The baby was pronounced dead in hospital.

The inquest heard Ms Shone had visited her GP three weeks earlier and asked the doctor to listen to Chenai’s chest after she said she sounded ‘chesty’.

She told the court: “Going to the doctors I was made to feel like a paranoid parent.

“I have three other children and I knew something was wrong. It’s a mother’s intuition. Both the twins were chesty.”

Consultant paediatric pathologist, Luis Perez, told the inquest that post-mortem examinations confirmed Chenai did not have any virus or infection to explain her death nor any physical injuries.

He concluded there was also no evidence to identify this was a case of Sudden Infant Death Syndrome (SIDs) and ruled cause of death could not be ascertained.

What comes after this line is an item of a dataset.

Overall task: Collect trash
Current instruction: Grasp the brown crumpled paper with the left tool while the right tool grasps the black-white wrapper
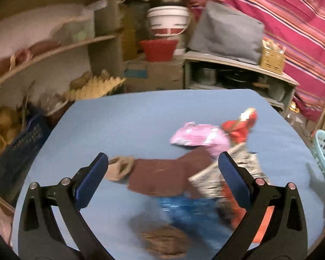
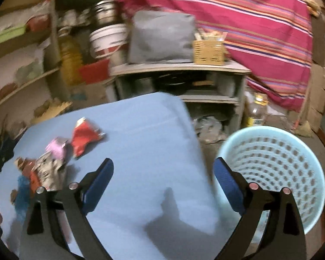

He told Ms Shone that because the baby displayed no symptoms there would be no treatment and nothing she or doctors could have done would have changed what had happened.

He added: “Sadly we have instances where babies die.”

Coroner Ms Mary Burke expressed her sympathies to the family before recording an open verdict.

Ms Shone paid tribute on the social media site Facebook with a picture of her daughter saying: “My beautiful baby Chenai, fell asleep on Jan 5th 2013. Mummy’s little angel. Missed but always in my heart xxxxx.”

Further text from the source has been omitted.